Below are records; reproduce exactly the lines from the one that has "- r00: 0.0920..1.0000" through the one that has "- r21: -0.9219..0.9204", ends included, and nothing more.
---- RECORDS TO PROCESS
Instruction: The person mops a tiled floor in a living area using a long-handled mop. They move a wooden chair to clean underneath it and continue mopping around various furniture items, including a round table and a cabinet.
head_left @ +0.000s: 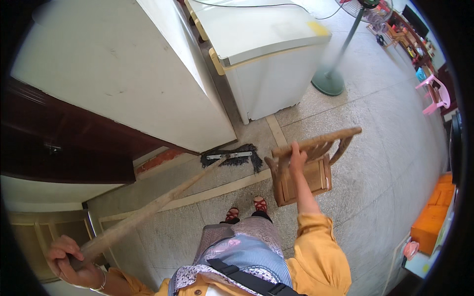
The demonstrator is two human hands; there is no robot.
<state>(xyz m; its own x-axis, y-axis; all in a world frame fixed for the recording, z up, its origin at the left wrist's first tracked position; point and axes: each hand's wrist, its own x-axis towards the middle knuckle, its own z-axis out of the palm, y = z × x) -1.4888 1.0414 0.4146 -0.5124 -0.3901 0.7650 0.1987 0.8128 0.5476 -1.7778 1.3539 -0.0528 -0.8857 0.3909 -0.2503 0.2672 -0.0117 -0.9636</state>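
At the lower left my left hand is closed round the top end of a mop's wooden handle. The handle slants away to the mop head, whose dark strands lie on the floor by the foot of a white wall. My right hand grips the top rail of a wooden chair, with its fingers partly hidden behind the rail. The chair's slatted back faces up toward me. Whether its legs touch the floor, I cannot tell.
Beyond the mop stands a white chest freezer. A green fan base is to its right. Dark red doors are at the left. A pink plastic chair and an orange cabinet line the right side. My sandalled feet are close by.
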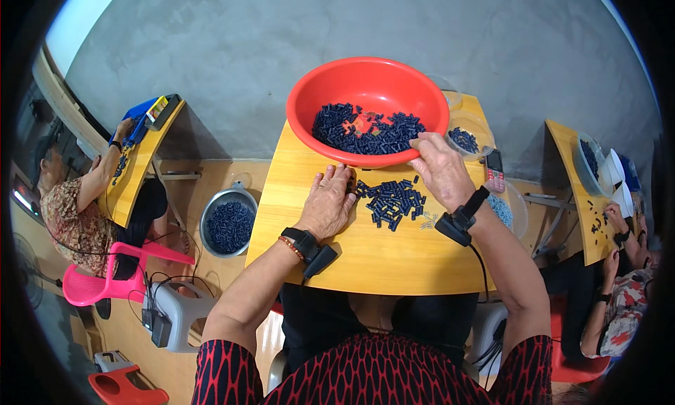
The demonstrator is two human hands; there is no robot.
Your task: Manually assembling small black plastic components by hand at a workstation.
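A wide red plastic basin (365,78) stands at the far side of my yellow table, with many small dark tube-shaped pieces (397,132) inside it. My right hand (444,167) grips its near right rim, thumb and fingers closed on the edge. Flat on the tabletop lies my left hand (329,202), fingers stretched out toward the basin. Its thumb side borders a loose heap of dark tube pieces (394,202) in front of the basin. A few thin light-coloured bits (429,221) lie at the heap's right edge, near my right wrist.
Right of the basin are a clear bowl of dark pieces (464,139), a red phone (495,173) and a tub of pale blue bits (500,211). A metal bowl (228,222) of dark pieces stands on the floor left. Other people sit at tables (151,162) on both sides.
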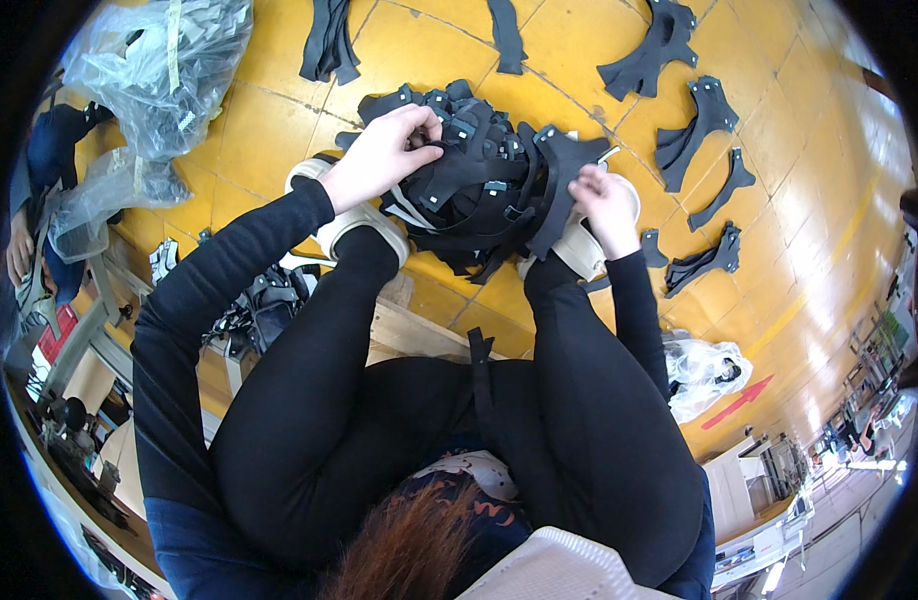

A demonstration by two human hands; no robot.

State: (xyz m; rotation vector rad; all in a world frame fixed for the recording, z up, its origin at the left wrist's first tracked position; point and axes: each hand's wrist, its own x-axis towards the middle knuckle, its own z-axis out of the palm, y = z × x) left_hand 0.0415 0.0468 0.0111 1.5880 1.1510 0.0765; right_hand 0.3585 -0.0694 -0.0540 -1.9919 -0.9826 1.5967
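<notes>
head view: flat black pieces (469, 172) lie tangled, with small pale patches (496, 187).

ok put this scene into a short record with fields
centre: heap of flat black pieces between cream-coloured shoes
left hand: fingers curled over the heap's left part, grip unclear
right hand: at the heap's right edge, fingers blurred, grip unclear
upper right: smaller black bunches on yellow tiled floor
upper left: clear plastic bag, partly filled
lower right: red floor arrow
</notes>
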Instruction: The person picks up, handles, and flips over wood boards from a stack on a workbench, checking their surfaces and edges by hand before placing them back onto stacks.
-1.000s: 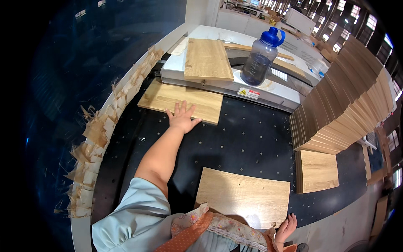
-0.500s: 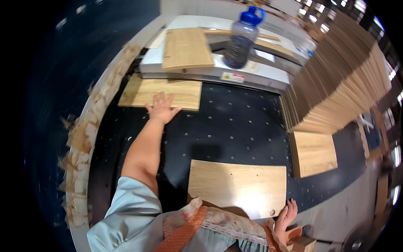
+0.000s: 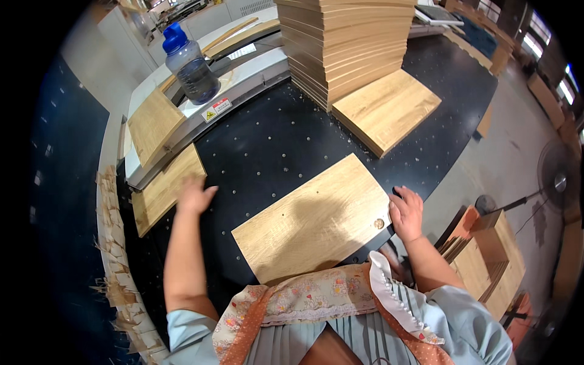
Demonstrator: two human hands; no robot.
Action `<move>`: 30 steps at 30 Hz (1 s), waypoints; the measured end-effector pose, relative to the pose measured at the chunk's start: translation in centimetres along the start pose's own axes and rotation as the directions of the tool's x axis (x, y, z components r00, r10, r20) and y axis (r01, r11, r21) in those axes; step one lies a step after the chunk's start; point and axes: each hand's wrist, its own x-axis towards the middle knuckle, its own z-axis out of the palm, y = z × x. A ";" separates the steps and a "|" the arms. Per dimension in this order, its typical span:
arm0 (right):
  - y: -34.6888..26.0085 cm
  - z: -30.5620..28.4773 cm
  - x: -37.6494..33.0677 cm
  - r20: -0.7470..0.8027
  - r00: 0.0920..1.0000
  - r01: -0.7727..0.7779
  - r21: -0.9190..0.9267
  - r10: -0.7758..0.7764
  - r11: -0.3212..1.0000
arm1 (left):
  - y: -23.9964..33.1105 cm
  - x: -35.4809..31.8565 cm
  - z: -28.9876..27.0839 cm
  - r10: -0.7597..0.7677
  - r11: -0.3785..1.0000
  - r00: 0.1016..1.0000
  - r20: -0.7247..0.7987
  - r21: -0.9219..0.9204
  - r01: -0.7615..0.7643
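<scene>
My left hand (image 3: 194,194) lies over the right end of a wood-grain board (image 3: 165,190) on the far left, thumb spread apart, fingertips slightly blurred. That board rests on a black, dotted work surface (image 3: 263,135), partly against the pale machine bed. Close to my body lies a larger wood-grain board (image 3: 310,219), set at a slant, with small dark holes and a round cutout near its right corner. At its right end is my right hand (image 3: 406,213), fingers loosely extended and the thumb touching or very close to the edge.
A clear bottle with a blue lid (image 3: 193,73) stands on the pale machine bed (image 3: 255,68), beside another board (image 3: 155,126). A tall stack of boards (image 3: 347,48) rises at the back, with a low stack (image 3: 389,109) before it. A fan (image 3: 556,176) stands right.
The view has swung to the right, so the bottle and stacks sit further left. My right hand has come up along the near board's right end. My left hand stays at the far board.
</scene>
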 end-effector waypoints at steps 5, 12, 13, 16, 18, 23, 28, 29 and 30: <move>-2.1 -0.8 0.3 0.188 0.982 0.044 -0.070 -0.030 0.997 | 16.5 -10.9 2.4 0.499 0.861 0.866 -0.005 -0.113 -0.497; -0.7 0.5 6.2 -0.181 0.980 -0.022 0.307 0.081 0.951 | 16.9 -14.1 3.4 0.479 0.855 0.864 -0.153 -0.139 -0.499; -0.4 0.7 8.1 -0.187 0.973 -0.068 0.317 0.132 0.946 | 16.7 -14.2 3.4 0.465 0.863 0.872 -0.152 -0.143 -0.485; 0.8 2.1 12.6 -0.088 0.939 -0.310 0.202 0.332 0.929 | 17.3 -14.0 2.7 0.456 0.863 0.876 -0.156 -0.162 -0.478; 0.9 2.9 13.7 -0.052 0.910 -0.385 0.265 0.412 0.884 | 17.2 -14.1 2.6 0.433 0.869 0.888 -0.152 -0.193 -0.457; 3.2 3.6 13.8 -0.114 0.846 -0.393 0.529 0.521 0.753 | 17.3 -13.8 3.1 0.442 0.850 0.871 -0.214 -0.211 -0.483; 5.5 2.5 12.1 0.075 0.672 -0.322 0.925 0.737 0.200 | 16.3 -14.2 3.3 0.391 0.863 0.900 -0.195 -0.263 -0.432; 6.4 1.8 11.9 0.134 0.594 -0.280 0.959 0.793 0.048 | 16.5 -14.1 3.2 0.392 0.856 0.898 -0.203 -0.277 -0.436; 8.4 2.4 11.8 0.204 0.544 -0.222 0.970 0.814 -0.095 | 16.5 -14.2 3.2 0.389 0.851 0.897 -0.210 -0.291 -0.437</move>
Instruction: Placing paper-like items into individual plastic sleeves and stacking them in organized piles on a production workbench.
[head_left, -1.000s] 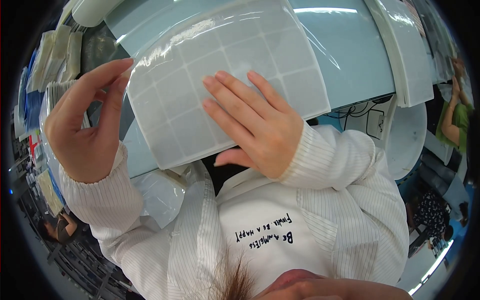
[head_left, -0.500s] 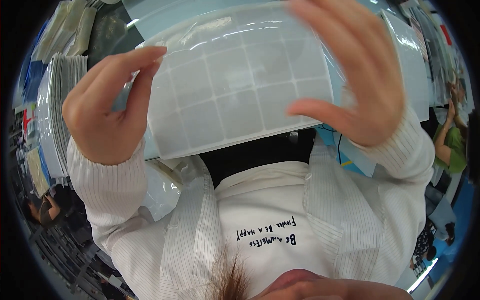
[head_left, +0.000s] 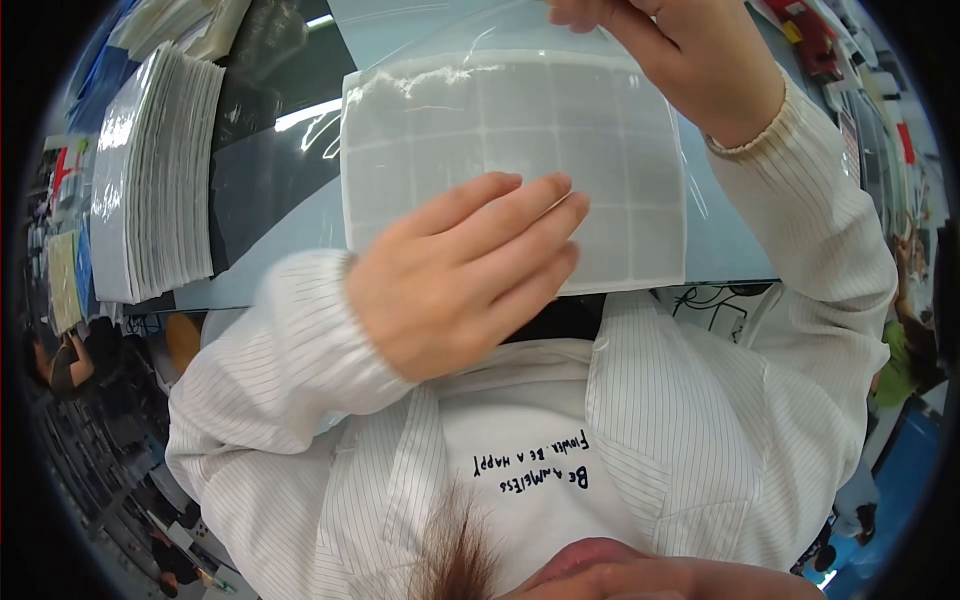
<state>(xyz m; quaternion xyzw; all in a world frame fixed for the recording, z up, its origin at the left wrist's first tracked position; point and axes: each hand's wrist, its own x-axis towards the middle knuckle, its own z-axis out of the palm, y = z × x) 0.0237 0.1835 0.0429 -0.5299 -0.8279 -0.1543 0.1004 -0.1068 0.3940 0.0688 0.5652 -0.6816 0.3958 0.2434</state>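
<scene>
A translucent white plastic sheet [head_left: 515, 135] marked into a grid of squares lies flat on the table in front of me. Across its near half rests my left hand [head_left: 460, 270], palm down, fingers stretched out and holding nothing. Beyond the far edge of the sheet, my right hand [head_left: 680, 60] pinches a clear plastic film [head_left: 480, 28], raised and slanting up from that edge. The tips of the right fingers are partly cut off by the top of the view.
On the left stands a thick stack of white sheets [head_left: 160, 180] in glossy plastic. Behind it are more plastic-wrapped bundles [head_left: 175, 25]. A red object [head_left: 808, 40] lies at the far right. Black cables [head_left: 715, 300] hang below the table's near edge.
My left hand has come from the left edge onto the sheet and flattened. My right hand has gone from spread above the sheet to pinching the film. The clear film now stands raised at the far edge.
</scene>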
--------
§ TASK OUTPUT:
  - r00: 0.0920..1.0000
  - r01: -0.7727..0.7779
  - r21: -0.9190..0.9267
  - r10: -0.7758..0.7764
  - r11: -0.3212..1.0000
arm1 (left):
  - y: -23.9964..33.1105 cm
  - x: -35.4809..31.8565 cm
  - z: -28.9876..27.0839 cm
  - r10: -0.7597..0.7677
  - r11: -0.3785..1.0000
  - r00: 0.1016..1.0000
  - r20: -0.7247..0.7987
  - r21: -0.9219..0.9204

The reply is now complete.